_ACTIVITY_. Return a copy of every line in the data below that contains "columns".

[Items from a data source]
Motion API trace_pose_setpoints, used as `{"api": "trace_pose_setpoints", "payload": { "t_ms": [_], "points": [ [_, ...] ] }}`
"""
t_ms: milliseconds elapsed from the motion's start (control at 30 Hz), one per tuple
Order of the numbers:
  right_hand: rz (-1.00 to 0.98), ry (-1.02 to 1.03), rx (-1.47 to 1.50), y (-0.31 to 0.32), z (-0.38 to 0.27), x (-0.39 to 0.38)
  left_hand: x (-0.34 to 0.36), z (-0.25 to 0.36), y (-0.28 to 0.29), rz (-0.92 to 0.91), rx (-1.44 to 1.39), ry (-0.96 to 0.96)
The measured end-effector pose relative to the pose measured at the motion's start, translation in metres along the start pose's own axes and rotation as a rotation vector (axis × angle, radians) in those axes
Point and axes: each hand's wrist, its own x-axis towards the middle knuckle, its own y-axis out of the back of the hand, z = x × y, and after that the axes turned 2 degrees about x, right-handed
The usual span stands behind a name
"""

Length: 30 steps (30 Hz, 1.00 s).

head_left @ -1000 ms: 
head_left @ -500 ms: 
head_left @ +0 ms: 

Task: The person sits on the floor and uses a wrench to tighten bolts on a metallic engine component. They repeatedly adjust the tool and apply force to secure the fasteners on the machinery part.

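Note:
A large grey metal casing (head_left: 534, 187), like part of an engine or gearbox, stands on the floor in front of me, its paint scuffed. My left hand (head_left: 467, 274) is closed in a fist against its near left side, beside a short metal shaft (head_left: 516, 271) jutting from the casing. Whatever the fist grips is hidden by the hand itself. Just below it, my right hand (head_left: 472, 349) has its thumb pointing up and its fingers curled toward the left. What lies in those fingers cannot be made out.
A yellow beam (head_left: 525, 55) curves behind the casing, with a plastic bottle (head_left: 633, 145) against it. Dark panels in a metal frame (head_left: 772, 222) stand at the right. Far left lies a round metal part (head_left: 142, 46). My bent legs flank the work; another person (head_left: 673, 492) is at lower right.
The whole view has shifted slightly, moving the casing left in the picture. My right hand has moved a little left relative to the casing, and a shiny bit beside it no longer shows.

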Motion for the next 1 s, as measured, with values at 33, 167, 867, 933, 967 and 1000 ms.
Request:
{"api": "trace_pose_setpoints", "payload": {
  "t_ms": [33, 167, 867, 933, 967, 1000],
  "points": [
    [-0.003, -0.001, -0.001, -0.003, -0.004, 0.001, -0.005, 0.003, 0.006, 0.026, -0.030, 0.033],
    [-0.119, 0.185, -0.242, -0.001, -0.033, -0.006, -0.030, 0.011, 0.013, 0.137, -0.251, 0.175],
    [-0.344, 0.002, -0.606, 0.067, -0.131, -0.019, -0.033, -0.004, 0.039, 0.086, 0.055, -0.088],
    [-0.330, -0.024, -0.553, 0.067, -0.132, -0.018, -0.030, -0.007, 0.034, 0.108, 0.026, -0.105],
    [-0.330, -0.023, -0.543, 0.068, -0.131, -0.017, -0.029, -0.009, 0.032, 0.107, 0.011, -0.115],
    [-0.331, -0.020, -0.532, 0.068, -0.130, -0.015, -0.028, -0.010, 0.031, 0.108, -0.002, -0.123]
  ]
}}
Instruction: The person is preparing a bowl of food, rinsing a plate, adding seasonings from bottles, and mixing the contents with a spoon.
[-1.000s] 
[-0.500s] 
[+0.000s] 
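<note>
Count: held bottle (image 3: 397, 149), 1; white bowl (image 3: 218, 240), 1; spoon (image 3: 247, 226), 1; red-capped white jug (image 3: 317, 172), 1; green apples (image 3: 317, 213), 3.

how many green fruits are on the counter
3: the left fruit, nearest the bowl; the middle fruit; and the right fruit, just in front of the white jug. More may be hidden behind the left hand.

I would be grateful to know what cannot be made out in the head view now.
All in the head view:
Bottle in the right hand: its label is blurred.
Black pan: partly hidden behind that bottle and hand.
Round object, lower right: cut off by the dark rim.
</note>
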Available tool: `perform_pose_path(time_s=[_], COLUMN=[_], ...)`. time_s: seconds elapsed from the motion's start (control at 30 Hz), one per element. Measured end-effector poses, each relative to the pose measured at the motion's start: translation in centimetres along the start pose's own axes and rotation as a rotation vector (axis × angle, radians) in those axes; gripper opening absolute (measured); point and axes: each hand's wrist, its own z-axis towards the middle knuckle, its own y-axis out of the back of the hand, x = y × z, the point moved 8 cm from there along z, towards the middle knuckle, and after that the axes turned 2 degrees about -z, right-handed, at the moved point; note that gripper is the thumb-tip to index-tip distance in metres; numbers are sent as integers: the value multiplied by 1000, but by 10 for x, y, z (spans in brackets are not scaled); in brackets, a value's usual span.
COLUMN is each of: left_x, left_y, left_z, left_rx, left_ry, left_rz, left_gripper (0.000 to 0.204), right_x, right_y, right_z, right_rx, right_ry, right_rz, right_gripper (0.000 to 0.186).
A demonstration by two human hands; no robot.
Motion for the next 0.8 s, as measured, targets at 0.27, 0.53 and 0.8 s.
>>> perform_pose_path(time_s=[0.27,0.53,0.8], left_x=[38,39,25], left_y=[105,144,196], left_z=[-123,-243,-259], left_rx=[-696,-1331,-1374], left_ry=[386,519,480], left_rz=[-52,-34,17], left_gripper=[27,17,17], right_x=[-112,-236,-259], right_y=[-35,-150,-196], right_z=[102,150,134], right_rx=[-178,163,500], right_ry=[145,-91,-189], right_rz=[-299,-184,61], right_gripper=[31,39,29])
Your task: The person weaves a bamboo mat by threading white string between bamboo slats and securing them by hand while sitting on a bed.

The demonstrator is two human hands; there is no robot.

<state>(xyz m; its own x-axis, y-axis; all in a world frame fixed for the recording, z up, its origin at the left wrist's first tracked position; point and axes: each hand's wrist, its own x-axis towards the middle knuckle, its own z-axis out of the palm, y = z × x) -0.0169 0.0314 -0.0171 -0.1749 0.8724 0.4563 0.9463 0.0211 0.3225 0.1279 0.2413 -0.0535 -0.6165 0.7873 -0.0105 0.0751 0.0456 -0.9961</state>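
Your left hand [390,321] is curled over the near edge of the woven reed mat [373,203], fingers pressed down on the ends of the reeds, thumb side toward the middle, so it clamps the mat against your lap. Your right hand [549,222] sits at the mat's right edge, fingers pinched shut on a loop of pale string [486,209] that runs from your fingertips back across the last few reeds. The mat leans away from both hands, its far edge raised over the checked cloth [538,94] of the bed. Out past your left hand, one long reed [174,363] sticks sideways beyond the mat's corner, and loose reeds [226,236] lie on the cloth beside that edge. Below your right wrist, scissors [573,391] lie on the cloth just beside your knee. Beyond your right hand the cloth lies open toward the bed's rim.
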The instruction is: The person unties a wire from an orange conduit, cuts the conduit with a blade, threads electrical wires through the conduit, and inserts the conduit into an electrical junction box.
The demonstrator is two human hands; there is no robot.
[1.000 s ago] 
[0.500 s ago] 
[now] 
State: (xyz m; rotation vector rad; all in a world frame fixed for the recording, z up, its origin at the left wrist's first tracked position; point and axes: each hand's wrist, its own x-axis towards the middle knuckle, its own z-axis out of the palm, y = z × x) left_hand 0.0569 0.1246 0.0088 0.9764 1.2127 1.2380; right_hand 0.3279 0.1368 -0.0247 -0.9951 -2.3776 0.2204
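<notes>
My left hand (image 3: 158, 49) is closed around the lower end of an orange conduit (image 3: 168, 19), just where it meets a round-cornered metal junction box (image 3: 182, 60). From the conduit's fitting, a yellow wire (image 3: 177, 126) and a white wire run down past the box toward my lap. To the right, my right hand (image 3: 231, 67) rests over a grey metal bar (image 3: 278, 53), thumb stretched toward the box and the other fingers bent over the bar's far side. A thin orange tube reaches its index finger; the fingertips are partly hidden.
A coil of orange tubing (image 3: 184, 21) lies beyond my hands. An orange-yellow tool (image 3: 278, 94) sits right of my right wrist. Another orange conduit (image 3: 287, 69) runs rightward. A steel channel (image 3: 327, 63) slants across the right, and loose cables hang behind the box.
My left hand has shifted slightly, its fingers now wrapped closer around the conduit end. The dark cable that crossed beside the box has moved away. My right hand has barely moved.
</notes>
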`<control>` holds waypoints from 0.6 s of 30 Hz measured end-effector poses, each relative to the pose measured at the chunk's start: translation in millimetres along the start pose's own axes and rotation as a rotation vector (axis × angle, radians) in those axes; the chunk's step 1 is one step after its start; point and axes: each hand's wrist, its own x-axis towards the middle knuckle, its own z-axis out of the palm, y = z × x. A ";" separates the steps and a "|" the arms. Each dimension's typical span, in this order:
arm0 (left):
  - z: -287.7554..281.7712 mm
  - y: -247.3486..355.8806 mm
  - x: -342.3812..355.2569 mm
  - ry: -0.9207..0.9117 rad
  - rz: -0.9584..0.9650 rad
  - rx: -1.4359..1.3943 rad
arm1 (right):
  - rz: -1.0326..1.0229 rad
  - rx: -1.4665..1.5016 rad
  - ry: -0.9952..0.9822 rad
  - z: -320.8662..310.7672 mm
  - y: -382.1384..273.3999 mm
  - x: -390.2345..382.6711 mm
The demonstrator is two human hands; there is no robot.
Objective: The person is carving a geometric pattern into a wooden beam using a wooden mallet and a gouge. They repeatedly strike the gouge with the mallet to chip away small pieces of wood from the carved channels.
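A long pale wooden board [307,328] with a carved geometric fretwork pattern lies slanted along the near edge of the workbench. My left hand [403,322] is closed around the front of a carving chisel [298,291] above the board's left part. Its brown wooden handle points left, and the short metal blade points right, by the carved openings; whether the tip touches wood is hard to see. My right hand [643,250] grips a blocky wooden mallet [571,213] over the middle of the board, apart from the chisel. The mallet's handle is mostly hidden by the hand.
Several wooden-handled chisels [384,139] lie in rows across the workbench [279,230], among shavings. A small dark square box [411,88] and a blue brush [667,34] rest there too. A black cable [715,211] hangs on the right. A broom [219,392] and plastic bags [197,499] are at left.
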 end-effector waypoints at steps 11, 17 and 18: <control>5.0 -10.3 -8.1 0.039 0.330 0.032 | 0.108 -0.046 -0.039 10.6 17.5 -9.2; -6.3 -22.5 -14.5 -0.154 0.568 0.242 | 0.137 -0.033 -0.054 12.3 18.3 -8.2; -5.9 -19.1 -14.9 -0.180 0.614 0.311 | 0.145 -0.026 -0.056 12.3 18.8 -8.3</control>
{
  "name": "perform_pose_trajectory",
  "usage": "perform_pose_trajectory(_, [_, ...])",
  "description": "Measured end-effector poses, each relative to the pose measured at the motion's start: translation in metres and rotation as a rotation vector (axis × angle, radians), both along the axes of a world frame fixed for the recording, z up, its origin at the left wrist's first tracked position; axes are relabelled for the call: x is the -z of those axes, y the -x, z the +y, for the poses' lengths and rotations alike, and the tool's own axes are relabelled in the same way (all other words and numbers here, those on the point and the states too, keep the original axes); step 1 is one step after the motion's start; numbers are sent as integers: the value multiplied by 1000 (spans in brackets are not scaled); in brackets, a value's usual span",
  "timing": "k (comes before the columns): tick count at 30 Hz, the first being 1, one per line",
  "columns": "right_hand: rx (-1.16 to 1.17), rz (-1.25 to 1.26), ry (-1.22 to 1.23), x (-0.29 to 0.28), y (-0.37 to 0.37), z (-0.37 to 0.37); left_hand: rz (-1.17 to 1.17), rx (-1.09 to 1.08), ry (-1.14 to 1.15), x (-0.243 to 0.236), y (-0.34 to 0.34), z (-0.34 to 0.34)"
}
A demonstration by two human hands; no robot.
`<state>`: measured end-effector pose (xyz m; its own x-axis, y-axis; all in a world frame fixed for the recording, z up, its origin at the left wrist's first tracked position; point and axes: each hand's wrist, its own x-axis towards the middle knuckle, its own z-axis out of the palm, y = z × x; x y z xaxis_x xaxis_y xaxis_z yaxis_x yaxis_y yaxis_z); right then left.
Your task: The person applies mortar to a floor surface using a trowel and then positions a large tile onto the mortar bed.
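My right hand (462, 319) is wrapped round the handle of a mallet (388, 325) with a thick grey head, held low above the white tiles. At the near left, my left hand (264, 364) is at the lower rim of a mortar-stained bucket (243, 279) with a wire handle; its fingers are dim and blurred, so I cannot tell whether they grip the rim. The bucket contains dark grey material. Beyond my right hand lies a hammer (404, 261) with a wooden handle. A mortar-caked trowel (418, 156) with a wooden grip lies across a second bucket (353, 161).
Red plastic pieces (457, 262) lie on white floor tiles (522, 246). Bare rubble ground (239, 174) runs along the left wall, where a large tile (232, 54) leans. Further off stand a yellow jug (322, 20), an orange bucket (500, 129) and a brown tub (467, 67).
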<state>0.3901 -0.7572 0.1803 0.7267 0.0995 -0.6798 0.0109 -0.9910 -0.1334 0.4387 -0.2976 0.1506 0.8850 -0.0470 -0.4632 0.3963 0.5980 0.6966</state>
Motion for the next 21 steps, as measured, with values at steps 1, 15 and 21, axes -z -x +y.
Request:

_SOLUTION_.
  "timing": "k (comes before the columns): tick count at 30 Hz, the first being 1, one per line",
  "columns": "right_hand: rx (-1.16 to 1.17), rz (-1.25 to 1.26), ry (-1.22 to 1.23), x (-0.29 to 0.28), y (-0.37 to 0.37), z (-0.37 to 0.37); left_hand: rz (-1.17 to 1.17), rx (-1.09 to 1.08), ry (-1.14 to 1.15), x (-0.243 to 0.236), y (-0.34 to 0.34), z (-0.34 to 0.34)"

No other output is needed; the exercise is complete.